The obituaries made no mention of NAMBLA.
Washington Examiner links Jennings to Bill Ayers -- for writing foreword to book decrying anti-gay violence
Washington Examiner links Jennings to Ayers. In his October 1 Washington Examiner column, Tapscott connected Jennings to Bill Ayers, writing:
Roman provides damning details and links here. She also notes that Jennings wrote the forward “to a book called Queering Elementary Education.
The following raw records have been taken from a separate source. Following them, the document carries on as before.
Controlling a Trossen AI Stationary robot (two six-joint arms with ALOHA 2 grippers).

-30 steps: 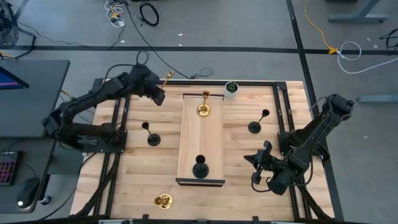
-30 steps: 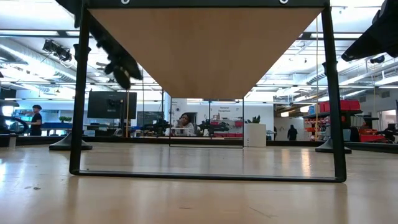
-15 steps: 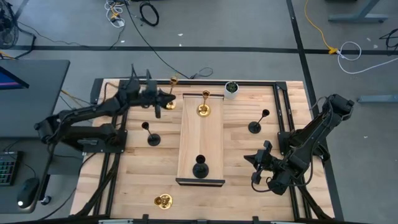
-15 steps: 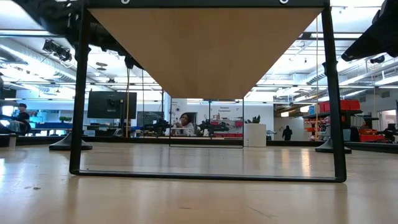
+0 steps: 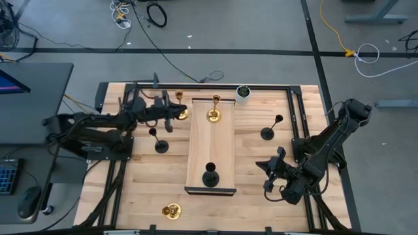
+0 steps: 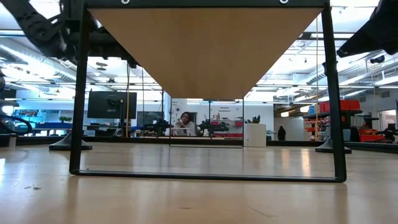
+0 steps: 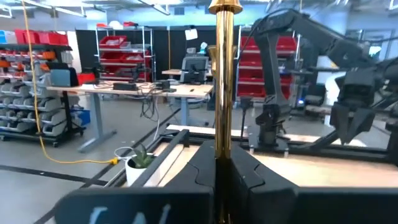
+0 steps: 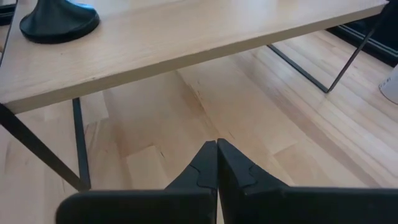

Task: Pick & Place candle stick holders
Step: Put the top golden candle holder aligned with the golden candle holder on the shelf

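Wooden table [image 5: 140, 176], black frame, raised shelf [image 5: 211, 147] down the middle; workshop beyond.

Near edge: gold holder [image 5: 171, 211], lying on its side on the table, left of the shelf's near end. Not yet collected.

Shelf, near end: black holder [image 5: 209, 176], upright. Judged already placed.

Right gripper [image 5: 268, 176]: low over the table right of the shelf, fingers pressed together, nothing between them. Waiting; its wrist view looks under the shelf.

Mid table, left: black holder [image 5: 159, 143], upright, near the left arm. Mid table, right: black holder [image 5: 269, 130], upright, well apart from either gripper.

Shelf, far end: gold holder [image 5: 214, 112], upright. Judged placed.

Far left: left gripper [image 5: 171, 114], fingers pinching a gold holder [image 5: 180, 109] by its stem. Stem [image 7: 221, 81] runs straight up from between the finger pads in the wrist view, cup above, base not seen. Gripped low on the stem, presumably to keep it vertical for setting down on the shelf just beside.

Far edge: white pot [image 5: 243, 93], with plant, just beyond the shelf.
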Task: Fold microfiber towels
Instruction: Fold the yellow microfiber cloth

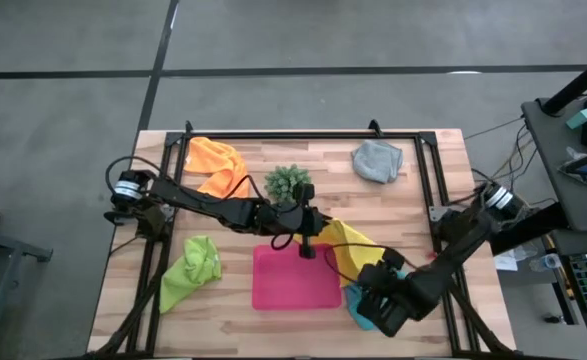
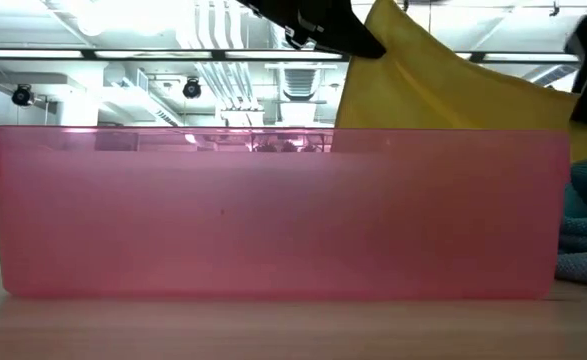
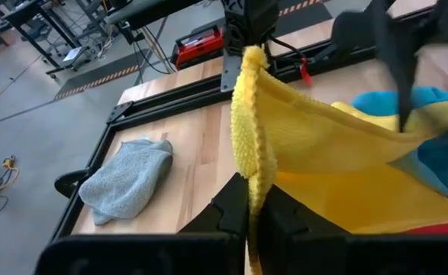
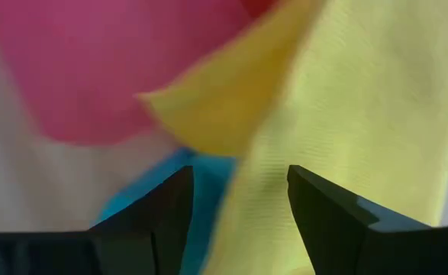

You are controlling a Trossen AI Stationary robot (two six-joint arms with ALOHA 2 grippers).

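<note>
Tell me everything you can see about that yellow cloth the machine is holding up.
The yellow towel is a soft, fuzzy microfiber cloth with a thick fluffy edge. The left end effector is shut on one edge, lifting it so it hangs stretched and slanting above the table rather than lying flat. It sits just right of the pink tray, partly draped over the light blue towel. The right end effector, open, is right against its lower part.

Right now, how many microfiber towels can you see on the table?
5. The orange towel lies at the far left, grey towel far right, lime green towel near left, yellow towel held up beside the pink tray, light blue towel mostly hidden beneath it.
</note>
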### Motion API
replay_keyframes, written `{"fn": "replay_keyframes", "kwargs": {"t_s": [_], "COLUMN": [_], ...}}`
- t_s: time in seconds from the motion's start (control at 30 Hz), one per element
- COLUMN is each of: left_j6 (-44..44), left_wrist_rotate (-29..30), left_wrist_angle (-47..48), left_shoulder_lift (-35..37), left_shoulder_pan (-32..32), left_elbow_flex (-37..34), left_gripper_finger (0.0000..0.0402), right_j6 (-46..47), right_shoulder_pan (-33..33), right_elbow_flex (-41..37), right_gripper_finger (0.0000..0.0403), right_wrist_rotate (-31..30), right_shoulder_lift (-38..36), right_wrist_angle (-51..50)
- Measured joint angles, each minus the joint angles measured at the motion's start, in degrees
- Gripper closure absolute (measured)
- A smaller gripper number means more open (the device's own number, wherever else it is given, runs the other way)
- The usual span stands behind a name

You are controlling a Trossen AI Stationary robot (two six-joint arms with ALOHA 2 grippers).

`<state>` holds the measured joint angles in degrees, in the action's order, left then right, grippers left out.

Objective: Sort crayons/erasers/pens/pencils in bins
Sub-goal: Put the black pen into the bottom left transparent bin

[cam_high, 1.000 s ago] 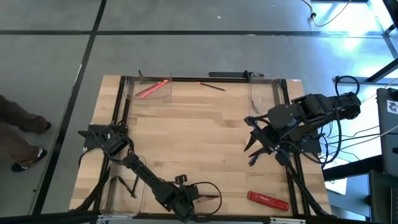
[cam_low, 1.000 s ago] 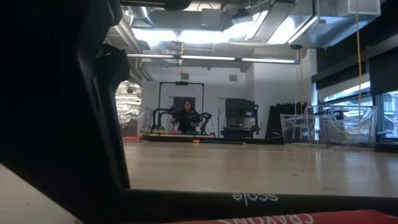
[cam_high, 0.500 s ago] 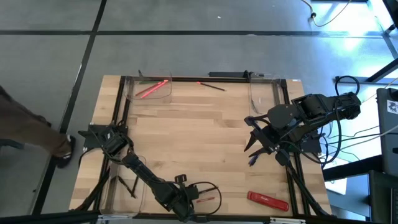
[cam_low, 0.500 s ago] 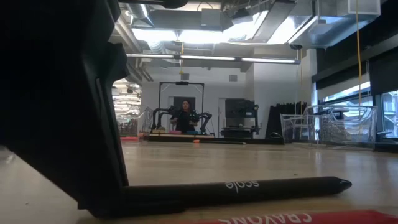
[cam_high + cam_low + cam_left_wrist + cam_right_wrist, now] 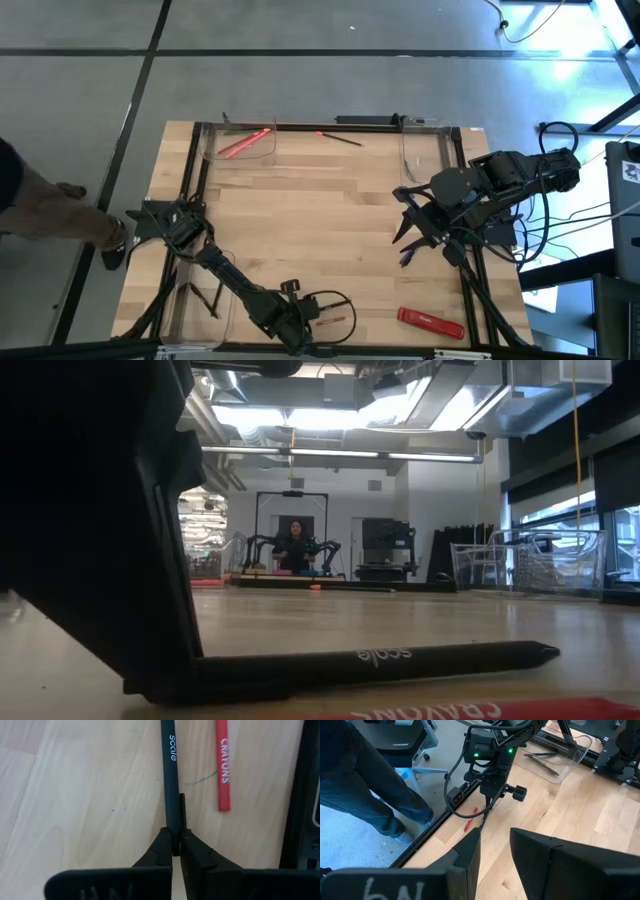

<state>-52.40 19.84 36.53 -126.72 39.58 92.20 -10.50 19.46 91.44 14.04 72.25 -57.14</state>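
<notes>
At the table's near edge we see the left gripper down on the wood with its fingers pressed together on the end of a black pencil marked "scale". From the low view the pencil lies flat on the table, running out of the dark gripper body that fills that picture's left side. Just beside the pencil, parallel to it and not touching, lies a red crayon with "CRAYONS" printed on it; in the high view it shows as a thin red stick next to the gripper.

Still along the near edge, toward the table's right corner, a wider flat red bar lies on the wood. At the near left corner a clear bin holds a couple of dark sticks.

Farther in, over the table's right side, the right gripper hangs above the wood with its fingers apart and nothing between them.

At the table's far edge, a clear bin at the left corner holds red crayons. Near the middle of that edge a thin stick, red at one end and dark along the rest, lies loose on the wood, and another clear bin sits at the far right corner.

Beyond the table's left side, a person's legs and shoes stand on the floor.
</notes>
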Motion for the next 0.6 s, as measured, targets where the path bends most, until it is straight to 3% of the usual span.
{"fn": "replay_keyframes", "kwargs": {"t_s": [0.6], "left_j6": [0.15], "left_wrist_rotate": [-0.23], "left_wrist_angle": [0.23], "left_shoulder_lift": [2.5], "left_shoulder_pan": [-0.53], "left_elbow_flex": [-0.09], "left_gripper_finger": [0.04], "right_j6": [0.0], "right_shoulder_pan": [0.0], "right_elbow_flex": [0.0], "right_gripper_finger": [0.0295], "right_wrist_rotate": [0.0], "right_shoulder_lift": [0.0], "right_wrist_angle": [0.04]}}
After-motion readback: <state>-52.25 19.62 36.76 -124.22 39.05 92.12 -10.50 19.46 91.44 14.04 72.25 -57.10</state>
And another fellow you may have heard of wrote one of the endorsements on the book jacket -- Bill Ayers.” Ayers, of course, is the Weather Underground bomber from the 1960s who is just an “acquaintance” of Obama.
Jennings' book foreword decried anti-gay violence. Jennings wrote the foreword to the 1999 book Queering Elementary Education: Advancing the Dialogue about Sexualities and Schooling. In the book, Jennings called for valuing “every human being as a precious gift” and looked forward to the day when students could “walk down our streets without fear.” The Washington Examiner did not mention the content of Jennings' foreword, choosing instead to create a link between Jennings and Ayers.